This race began as a toss up. It is now a toss up. Barring some unforeseen event, it will remain a toss up until the end. Which it was always going to be from the start.

Politico has a big story this morning documenting the widespread alarm among Obama supporters about the dramatic tightening in the polls we’re seeing right now. Dem strategist Jim Jordan captures the prevailing sentiments well:

“That’s my party: Irrational overconfidence followed by irrational despair.”

It’s true that Obama seemed to be widening his lead to a significant margin in the days leading up to the debate. But a lot of that may have reflected the bump Obama received from his convention. Yes, Obama’s debate performance was a disaster. But in many ways, the crucial element at the debate was not just Obama’s terrible showing; it was Mitt Romney’s excellent one. After months of operating from a failed theory of the race — which led him to make the race only about Obama — Romney made a strong affirmative case for himself and his policies. It was full of distortions and evasions about the true nature of his actual agenda, but it was unquestionably a politcally effective presentation of the case for his candidacy, rather than simply an indictment of the Obama presidency.

We will never know whether the polls would have tightened less than they have now if Obama hadn’t failed so miserably to rebut Romney’s case for himself. And it’s true that Romney’s surge has to some degree defied expectations. But a tightening was always inevitable. This race was never going to be easy for Obama to win. The fundamentals have proven durable: A weak recovery, which ensures a very tough contest with perhaps a slight edge to the incumbent.

Here, courtesy of Dan Balz, is how Obama advisers view the race:

In Ohio...they say that they still believe the president holds a real lead and that they remain narrowly ahead in a number of other states. They argue that the big margins of two weeks ago were always destined to tighten, given everything that is known about these states from past campaigns. The debates, they say, accelerated a process that was likely to happen sometime in October.

But from their research, the race has begun to settle down. Romney is not continuing to gain ground. “Romney has consolidated some of the gains he was going to get anyway,” said White House senior adviser David Plouffe. “We weren’t going to win battlegrounds by 10 points.”

This may sound like spin, but the Obama team has predicted a tight finish for months. Plouffe told me way back before the conventions that the Obama team believed this will be exceptionally close until the end. He added then that if Obama can hold a slim two to three point lead in enough key states, the remaining undecided voters won’t break to Romney in the numbers he’ll need. Given what we know right now, this is still eminently doable. Yes, it’s possible that Romney’s bounce will continue and make him the confirmed favorite. But for now, all indications are that this has simply become the very close race it was always likely to become.

* Bain’s ties to China complicate Romney’s message: The New York Times reports that even as Romney continues to bash Obama as soft on China, Romney has over $2 million invested in Bain funds with big stakes in a company that closed an auto parts plant in Michigan and is now manufacturing the same parts in China.

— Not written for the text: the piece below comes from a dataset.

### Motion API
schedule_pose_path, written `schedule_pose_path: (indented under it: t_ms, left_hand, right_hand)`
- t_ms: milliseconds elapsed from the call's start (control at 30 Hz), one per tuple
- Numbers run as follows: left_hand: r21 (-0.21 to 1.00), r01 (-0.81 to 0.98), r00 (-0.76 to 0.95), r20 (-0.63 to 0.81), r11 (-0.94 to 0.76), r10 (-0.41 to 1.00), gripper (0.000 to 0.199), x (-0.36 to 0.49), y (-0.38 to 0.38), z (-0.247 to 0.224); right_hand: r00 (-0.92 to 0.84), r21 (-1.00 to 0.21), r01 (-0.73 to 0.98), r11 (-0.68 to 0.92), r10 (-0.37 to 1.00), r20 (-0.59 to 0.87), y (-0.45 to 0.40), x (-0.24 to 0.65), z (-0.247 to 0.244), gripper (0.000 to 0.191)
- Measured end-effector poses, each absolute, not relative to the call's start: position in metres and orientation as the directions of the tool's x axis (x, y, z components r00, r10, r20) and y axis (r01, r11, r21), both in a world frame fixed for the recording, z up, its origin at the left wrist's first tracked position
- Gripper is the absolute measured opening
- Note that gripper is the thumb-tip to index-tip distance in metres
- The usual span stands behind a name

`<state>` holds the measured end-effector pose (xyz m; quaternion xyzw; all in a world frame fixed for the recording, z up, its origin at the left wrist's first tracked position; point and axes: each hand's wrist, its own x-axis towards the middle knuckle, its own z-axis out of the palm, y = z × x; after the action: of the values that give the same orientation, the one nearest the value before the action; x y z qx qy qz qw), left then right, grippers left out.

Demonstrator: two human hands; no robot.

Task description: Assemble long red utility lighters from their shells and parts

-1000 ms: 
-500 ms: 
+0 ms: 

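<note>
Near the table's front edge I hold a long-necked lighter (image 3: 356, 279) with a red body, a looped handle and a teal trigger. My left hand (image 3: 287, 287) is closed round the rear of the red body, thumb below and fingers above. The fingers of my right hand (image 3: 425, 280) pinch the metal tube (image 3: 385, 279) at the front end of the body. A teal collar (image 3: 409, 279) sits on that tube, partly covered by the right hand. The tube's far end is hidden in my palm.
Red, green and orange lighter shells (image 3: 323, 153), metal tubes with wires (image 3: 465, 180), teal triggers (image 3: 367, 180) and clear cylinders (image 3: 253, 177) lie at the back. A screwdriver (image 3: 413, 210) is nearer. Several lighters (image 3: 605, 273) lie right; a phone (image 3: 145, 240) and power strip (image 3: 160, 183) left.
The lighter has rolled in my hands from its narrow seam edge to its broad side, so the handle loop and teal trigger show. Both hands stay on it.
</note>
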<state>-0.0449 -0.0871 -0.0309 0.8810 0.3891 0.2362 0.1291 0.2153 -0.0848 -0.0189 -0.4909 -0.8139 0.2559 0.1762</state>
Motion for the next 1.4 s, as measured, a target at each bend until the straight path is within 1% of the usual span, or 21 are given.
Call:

This nugget may be key:

Mr. Romney’s campaign insists he has no control over his investments since they are held in a blind trust. That said, a confidential prospectus for one of the Bain funds, obtained by The New York Times, promotes China as a good investment for some of the same reasons that Mr. Romney has said concern him: “Strong fundamentals” like manufacturing wages 85 percent lower than what Americans earn, vast foreign exchange reserves and the likelihood that China will surpass the United States as the world’s largest economy.

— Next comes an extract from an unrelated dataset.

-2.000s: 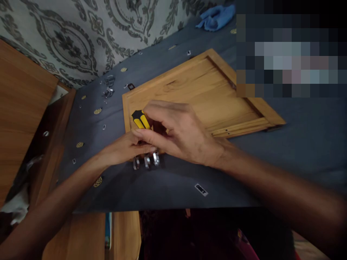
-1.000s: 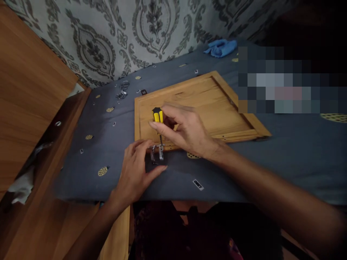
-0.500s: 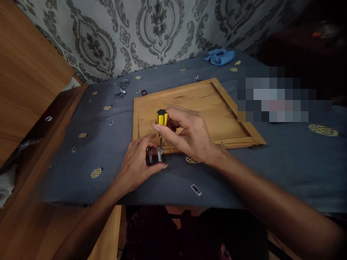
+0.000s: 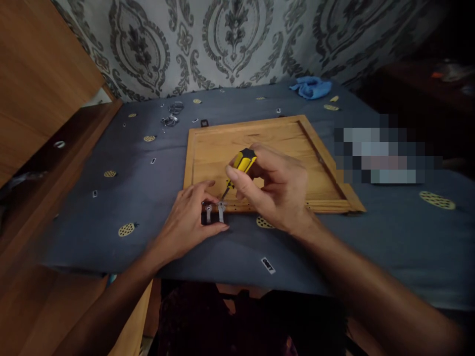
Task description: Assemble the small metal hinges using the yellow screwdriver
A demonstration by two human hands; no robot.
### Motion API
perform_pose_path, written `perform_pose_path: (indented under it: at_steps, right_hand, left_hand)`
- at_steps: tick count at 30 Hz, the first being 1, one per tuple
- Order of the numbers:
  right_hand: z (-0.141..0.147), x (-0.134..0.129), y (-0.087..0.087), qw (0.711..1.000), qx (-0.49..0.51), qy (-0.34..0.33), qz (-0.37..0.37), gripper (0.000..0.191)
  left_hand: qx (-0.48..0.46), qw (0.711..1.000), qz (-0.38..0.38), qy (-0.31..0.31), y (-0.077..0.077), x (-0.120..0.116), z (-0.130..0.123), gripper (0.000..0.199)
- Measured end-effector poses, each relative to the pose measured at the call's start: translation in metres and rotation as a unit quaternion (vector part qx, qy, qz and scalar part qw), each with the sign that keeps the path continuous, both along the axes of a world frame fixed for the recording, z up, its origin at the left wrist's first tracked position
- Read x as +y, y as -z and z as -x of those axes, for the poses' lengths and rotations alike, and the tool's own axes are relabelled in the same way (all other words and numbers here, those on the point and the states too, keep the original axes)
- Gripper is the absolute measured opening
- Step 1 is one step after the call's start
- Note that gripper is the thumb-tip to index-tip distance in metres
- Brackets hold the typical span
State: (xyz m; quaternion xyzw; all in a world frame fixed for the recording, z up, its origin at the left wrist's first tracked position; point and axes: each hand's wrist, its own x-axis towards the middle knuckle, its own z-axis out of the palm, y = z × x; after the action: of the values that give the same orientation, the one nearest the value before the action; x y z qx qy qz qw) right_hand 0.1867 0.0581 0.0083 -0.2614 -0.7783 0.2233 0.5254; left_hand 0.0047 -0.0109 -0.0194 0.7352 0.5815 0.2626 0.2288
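Note:
My right hand [image 4: 278, 183] grips a yellow-and-black screwdriver [image 4: 243, 163] by its handle. The screwdriver leans, and its tip reaches the top of a small metal fitting [image 4: 221, 211] at the near left edge of a wooden framed panel [image 4: 260, 163]. My left hand [image 4: 185, 215] steadies this fitting between its fingers and thumb. Two pale metal arms with screw holes show on the fitting, and a dark part lies behind them. Whether a screw sits under the tip is too small to make out.
The panel lies on a grey patterned cloth [image 4: 222, 257]. Beyond it are a blue cloth [image 4: 311, 88] and small metal pieces [image 4: 169, 120]. A wooden cabinet [image 4: 48, 74] stands at the left, and a patterned curtain [image 4: 256, 44] hangs behind. A blurred-out patch covers the right side.
The screwdriver has gone from nearly upright to leaning right, its handle moving right with my right hand. My left hand still holds the fitting. The view has shifted slightly.

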Motion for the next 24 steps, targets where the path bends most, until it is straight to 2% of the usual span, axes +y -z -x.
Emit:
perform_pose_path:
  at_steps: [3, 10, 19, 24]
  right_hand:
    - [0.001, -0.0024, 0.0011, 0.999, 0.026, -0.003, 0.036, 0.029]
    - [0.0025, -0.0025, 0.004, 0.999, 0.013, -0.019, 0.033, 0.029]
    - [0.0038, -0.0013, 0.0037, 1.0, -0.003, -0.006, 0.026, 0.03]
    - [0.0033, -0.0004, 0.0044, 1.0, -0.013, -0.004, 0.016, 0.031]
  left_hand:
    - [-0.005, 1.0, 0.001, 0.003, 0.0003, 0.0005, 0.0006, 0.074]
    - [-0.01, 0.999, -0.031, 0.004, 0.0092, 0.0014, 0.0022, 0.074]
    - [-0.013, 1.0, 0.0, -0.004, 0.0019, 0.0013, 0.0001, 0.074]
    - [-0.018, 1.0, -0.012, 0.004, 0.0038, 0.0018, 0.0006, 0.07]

The Obama campaign may see this as an opening to revive the Bain narrative, and hammer it today to prevent Romney from closing the gap in Ohio, which has been pounded by outsourcing and has seen a rebound in the auto industry that has helped keep the jobless rate below the national average.

* How Biden can win the debate: Must read from Matt Miller, who lays out a template for the arguments Biden should make about Romney’s murky, unknowable values and the well-known values of today’s Republican Party that will dictate how he rules. How Biden should tie the “47 percent” remarks to GOP entitlement policies:

“My opponent sees these programs as breeding ‘dependency.’ We’ve heard Governor Romney say much the same thing behind closed doors. This may have been a legitimate the 19th century. But shredding our safety net is not what America needs at a time when global competition and rapid technological change are leaving Americans increasingly vulnerable.”

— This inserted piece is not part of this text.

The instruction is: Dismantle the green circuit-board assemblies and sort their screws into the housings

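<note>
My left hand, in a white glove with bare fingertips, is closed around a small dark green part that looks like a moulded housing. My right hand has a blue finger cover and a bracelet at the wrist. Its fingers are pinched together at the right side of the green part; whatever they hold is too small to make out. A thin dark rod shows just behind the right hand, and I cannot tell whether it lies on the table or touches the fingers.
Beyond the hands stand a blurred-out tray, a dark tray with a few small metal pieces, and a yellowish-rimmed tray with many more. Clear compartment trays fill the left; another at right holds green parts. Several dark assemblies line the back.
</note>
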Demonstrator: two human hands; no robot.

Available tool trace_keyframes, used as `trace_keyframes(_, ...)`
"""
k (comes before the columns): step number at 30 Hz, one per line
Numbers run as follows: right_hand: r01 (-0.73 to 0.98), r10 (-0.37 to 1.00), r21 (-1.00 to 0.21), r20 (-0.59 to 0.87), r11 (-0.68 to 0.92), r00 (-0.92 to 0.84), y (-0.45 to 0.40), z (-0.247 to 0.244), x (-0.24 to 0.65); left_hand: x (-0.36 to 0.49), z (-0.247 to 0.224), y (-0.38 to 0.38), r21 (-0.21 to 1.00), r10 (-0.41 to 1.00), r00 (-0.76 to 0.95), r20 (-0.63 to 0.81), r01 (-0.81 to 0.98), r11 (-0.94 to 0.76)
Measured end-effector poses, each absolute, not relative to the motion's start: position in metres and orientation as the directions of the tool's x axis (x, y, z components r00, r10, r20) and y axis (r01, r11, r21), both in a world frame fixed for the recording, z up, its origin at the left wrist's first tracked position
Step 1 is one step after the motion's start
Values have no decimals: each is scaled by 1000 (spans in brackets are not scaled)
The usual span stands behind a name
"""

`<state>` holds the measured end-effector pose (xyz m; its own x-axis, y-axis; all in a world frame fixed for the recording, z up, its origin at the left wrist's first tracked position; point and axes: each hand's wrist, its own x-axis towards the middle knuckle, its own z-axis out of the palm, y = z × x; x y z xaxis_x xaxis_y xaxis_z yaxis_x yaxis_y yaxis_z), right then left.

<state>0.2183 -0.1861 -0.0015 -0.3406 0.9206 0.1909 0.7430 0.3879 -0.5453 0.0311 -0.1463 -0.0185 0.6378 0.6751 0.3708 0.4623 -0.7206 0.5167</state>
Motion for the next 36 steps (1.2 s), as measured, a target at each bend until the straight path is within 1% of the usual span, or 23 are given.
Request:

* Romney’s bounce lives, but will it last? A balanced assessment from Nate Silver:

The forecast model is not quite ready to jump on board with the notion that the race has become a literal toss-up; Mr. Romney will need to maintain his bounce for a few more days, or extend it into high-quality polls of swing states, before we can be surer about that. But we are ready to conclude that one night in Denver undid most of the advantage Mr. Obama had appeared to gain in September.

A batch of swing state polls is due out today; they will begin to tell us whether Romney’s bounce — which looks to be a bit higher than three points, not quite as large as Obama’s pre-convention lead — is durable or receding. Though Romney is edging ahead in national polling averages, we won’t know how real that is until the polling no longer includes the two or three days just after the debate.

* Obama hanging on to edge in key states: Nate Cohn looks at the polls and documents that Romney has yet to show that his bounce has completely wiped out Obama’s edge in Ohio and other key battlegrounds. If Romney’s bounce holds, the race will be a dead heat, and will be decided by whether he can finally edge ahead in them.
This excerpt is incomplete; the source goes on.